Вальцев любил Елену уже несколько лет. Высокая, угловатая, худая, с тяжким узлом красновато-черных волос, с неожиданно светлыми, большими, бесцветными глазами на смуглом лице, – они казались пустыми, ее глаза, – Елена понравилась Вальцеву. В ней была та ложная загадочность, которую находят в женщинах. Сначала она ему понравилась, потом он ее полюбил. И когда полюбил – она перестала ему нравиться. То есть он перестал думать – нравится ли она ему. Он открыл в собственной душе что-то такое глубокое и сильное, чему удивлялся. Точно в темной комнате зажгли огонь. Он смотрел и на огонь, и на все кругом, что ему стало видно от огня.
Елена была несчастлива с мужем и не любила его. Он тоже не любил ее, вечно изменял, даже не раз покидал ее. Но у нее было упорное решение – каприз или гордость – остаться ему верной. Вальцев знал – и покорялся. Она знала о его любви и мучила его. Так шли годы. Вероятно, Вальцев ей надоел, или она серьезно увлеклась кем-нибудь, или просто это было неизбежно рано или поздно при ее характере, но Степан Маркович получил в Вене письмо, которым она резко и холодно обрывала отношения.
То, что в письме были какие-то намеки с бессмысленным расчетом все-таки возбудить ревность – казалось уже совсем мелким. Но Степан Маркович ничем не оскорбился. Ну, пусть она дрянная и пошлая женщина. Это очень больно, и очень жалко ее. Но разве что-нибудь изменилось? То, что у него в душе, не мелко и не пошло. Бог вошел и поселился у него в душе. Неужели она, чем бы то ни было, – такая, как она, – может разрушить, оскорбить или хоть коснуться глубины? Ни она, и никто другой не властны оскорбить Бога. Только сам человек, носящий в себе Бога, может Его оскорбить.

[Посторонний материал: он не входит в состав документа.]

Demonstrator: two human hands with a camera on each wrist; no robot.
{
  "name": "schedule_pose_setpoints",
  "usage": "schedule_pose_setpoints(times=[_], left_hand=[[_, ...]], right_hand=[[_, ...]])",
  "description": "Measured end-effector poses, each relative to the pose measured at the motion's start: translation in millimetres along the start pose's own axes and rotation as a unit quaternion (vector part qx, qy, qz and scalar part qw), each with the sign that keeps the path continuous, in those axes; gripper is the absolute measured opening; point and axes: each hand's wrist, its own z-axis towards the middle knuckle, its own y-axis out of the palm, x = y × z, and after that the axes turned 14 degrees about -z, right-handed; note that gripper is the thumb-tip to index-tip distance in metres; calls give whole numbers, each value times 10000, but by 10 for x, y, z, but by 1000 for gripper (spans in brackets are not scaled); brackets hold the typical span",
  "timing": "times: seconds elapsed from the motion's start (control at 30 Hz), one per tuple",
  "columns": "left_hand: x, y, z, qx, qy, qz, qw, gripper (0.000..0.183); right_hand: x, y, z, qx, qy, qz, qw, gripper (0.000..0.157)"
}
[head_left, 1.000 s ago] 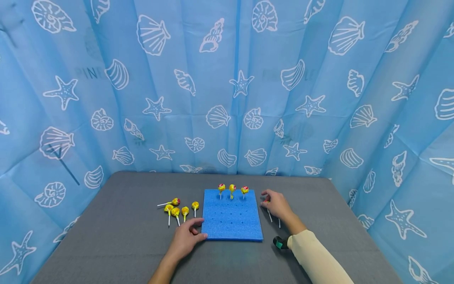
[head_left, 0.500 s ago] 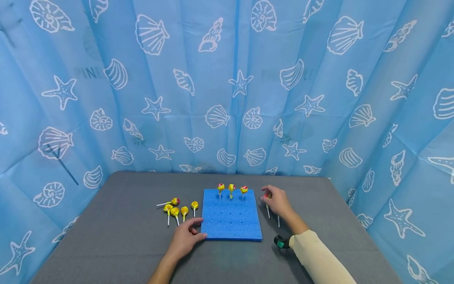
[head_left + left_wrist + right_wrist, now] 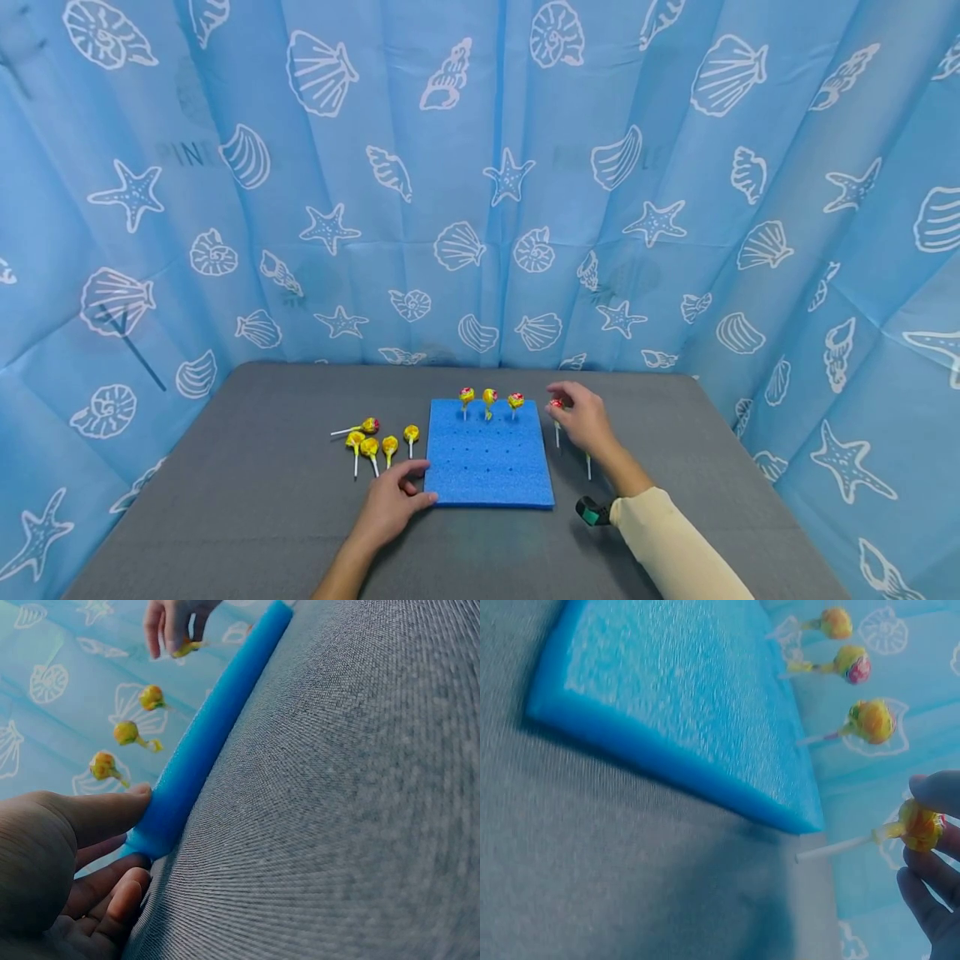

Был уже конец февраля, когда Вальцев, проходя светлыми сумерками по Ринг-Штрассе, вдруг поднял глаза и увидал, низко в небесах, серп народившегося месяца. Месяц был узок, как нить, и робко золотился, собираясь закатиться. Вальцев посмотрел-посмотрел, подумал – и решил, что он завтра вечером будет в Венеции. И точно, следующую ночь он уже провел в нежной тишине этого воздушного города.